The evolution of the old town of Seda ended in the 18th century. Then on a bend in the river a new manor house, wooden church and bridge were constructed. Later a stone mill was built near the manor.

Two rows of brick buildings used to stand in the market place. They housed shops and were among the biggest public buildings in the town. Business thrived and the owners used to fill the town’s coffers even after the First World War. As in other small towns, the best plots belonged to Jews and they controlled trade and the taverns. At the end of the 18th century they made up three quarters of the population. The wooden synagogue remains, though all the Jews are gone. During the Second World War the Nazis exterminated the whole Jewish community – of about 500 people.

In the first half of this century over 200 buildings, eight of them brick houses, stood in Seda. There were two schools, a library, a chemist’s shop and a doctor’s surgery. The town had two sawmills, a woolen mill and a flour mill which had an electric engine. Bread was baked in four bakeries and there were six taverns, 55 shops and 20 artisan workshops.

The trade of the blacksmith is one of the oldest in the town.

Vincentas Rimkus, a 77-year-old blacksmith, remembers when he served his apprenticeship in the smithy. He started from hinges and bindings. “At first I made only two or three and later up to ten a day. We had to work very quickly so as not to use too much coal,” he recalls. There was always plenty of work. Their articles were sold by Jews. Some smiths pressed their own signs on to the finished articles and had their own secrets and methods which they did not pass on even to their apprentices.

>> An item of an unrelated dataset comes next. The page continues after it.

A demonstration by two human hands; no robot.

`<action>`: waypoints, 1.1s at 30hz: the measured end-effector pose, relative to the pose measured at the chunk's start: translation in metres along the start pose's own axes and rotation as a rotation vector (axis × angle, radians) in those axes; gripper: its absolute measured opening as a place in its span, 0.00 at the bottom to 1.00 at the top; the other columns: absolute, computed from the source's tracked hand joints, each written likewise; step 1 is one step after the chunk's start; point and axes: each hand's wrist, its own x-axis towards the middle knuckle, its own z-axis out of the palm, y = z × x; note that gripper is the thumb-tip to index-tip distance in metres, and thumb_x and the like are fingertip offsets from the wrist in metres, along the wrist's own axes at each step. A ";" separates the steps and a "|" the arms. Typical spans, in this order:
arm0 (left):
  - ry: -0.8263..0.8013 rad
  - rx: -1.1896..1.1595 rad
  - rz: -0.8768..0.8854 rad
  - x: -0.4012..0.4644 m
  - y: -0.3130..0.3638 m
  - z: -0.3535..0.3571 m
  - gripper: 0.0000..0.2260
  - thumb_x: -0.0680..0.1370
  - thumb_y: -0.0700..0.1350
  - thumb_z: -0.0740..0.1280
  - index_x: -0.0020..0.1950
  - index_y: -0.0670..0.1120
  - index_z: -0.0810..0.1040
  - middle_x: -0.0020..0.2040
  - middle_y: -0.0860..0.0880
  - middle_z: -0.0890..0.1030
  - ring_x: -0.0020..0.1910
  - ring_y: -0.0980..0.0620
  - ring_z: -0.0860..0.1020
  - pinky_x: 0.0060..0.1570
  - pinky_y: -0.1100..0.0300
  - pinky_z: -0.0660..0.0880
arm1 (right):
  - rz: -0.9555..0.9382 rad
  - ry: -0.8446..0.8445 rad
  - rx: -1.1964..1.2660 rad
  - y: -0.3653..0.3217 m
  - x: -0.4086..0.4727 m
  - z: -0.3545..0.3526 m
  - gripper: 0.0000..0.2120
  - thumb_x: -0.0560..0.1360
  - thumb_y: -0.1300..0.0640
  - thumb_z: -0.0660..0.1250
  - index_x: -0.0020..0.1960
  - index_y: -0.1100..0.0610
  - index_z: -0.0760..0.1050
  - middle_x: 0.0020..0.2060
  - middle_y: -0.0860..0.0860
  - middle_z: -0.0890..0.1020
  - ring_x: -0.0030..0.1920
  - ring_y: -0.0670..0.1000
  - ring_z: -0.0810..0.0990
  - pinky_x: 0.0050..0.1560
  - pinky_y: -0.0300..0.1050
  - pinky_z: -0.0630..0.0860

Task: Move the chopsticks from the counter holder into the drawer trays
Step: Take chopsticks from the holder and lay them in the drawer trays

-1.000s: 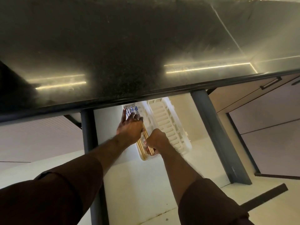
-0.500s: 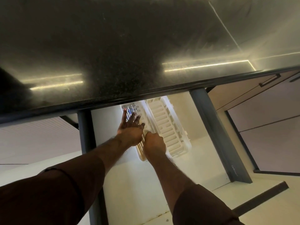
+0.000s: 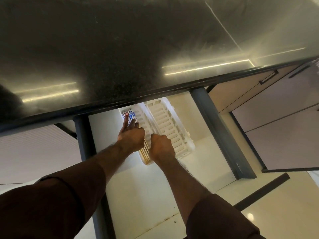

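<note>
The chopsticks [image 3: 144, 149] lie in the left tray [image 3: 150, 162] of the open drawer [image 3: 198, 152], just below the middle of the frame, under the dark tabletop [image 3: 120, 57] edge. Their long axis runs from the patterned blue-and-white ends [image 3: 129, 115] at upper left, near the tabletop edge, down and right to the plain wooden ends at the tray's lower rim.

The left hand [image 3: 132, 137] lies over the bundle with its fingers [image 3: 126, 119] straight and spread, tips reaching the patterned ends; it seems to press or level them, not grip them. The right hand [image 3: 161, 146] sits just right of the bundle at its lower half, fingers curled under; whether its grip pinches any sticks I cannot tell, as the knuckles hide it.

The right tray [image 3: 168, 124], slotted and pale, lies beside it along the same axis with no sticks visible in it.

Any squaring up of the sticks would likely run along this diagonal; the left hand is nearer the patterned ends, the right nearer the wooden ends
</note>
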 end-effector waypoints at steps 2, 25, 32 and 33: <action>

During the Second World War Rimkus found himself in Germany where he worked as a smith for four years. “Smithies in Germany were much better and had more equipment. There were small engines and a smith did not need to work the bellows himself,” Rimkus remembers. Now he shoes horses and makes agricultural machinery. Fences in different forms (very often used in graveyards) are still the main products. Nobody makes bindings and hinges in Seda anymore – they have been replaced by mass-produced articles.

 

PLUNGE

This town has one of the country’s biggest and most beautiful parks which occupies a third of its area. An oak tree 25 metres high and 1.2 metres in circumference grows there. In pagan times it was considered sacred and a fire burned under it.

In the 16th century the name Plunge was officially adopted and at the end of the 18th century King Sigismund Augustus II granted Plunge a charter and a coat of arms. In 1807 Russian Tsar Alexander and his retinue came to Plunge and stayed in the palace.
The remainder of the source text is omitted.